As a licensed Auctioneer I find this really unique and interesting! And we have a few "Lion" ones among us to this day indeed!!
 
I'd be willing to bet my next straight razor purchase that the stamping refers to "Licensed Auctioneer".
Edit: Unless the OP post was tongue in cheek. In that case, never mind!
I'm having fun with it, but it's not tongue in cheek. You can tell it's not LICN but LION with an imprecise O by comparing with the C in AUCTIONEER which serifed and obviously different. I do leather work and know a slight lean on the tool can give that sort of impression. The O was struck while the stamp was leaning to the left (or a glancing blow on the left side of the tool), the N with it leaning diagonally up and to the left - you can see the top left is a deeper impression. Also the LION on the case is perfectly clear.
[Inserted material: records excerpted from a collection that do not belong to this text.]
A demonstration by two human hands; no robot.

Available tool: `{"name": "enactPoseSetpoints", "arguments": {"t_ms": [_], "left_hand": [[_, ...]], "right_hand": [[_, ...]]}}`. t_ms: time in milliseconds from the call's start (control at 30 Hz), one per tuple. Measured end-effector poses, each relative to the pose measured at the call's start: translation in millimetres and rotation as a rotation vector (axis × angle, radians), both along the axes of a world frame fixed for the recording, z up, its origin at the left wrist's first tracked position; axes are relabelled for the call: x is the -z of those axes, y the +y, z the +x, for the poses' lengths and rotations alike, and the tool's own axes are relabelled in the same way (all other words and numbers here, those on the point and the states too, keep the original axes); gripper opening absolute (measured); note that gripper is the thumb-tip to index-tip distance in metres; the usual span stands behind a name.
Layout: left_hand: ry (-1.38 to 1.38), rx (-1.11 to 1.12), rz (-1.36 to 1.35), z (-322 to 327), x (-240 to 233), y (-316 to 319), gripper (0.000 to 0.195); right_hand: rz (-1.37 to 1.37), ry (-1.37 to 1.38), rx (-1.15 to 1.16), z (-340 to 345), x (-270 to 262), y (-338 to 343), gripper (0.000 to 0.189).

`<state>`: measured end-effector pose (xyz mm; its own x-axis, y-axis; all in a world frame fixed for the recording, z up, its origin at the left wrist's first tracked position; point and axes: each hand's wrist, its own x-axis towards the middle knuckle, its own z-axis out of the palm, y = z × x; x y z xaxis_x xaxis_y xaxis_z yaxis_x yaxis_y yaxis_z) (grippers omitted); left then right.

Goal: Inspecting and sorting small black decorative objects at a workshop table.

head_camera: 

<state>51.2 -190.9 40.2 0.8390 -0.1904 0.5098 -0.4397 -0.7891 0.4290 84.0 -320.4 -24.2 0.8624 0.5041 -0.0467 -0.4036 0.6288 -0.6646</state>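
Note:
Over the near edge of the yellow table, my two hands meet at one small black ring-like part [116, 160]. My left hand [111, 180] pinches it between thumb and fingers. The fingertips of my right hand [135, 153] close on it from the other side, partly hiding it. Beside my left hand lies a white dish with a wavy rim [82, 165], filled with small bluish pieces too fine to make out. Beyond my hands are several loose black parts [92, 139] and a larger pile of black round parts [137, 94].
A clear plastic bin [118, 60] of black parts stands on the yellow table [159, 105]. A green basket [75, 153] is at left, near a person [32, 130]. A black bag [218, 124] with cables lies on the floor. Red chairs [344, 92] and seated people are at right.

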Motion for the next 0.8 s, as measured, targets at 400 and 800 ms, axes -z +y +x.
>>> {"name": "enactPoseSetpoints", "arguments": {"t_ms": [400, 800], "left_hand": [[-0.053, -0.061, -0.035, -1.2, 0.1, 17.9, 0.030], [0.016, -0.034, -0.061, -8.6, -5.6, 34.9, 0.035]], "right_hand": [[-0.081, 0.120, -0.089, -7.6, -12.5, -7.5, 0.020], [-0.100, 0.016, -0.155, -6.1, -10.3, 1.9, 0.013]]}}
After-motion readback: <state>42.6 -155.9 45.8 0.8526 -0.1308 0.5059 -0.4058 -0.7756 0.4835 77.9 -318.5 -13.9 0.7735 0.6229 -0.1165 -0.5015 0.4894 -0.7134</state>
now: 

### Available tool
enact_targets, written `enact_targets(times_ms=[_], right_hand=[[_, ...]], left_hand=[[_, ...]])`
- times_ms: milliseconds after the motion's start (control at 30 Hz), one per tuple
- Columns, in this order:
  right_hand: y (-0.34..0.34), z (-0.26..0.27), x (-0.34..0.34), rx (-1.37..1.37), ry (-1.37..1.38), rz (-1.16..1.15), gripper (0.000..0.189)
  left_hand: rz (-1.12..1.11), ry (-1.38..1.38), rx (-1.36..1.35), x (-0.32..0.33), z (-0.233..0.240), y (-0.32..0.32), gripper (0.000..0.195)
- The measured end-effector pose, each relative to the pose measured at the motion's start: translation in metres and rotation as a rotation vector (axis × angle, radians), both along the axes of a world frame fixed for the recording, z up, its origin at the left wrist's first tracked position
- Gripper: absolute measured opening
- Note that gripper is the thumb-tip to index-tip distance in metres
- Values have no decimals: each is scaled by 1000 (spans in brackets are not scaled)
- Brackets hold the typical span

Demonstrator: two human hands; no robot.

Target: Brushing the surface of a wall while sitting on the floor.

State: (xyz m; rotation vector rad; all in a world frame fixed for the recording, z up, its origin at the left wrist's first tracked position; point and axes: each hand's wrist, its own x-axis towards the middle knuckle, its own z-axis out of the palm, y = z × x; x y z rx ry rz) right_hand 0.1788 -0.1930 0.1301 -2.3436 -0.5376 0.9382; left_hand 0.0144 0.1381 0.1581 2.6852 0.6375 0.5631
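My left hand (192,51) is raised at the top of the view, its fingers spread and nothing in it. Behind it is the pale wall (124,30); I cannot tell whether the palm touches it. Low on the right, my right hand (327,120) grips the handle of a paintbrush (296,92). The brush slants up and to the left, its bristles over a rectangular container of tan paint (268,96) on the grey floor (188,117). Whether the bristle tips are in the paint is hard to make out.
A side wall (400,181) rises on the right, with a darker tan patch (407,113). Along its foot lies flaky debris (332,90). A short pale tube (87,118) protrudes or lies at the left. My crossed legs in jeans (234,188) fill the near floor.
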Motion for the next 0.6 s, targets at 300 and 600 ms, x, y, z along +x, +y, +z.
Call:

It's what makes me think it's a one off, or perhaps a very low production run for advertising gifts as if it was a volume production a plate for the full debossing would have been made and the character alignment would be better and it wouldn't have the variance in individual letter impressions.

I won't hold you to the bet, but thanks for the input :001_smile
 
There are many blade where the stamps are not uniform in depth. To my eyes it clearly shows LICN on the tang but the box looks like LION. But given the stamping on the box doesn't look very precise it probably just ran together. It could have been a short run that this guy used for advertising or something. Any way its a great score.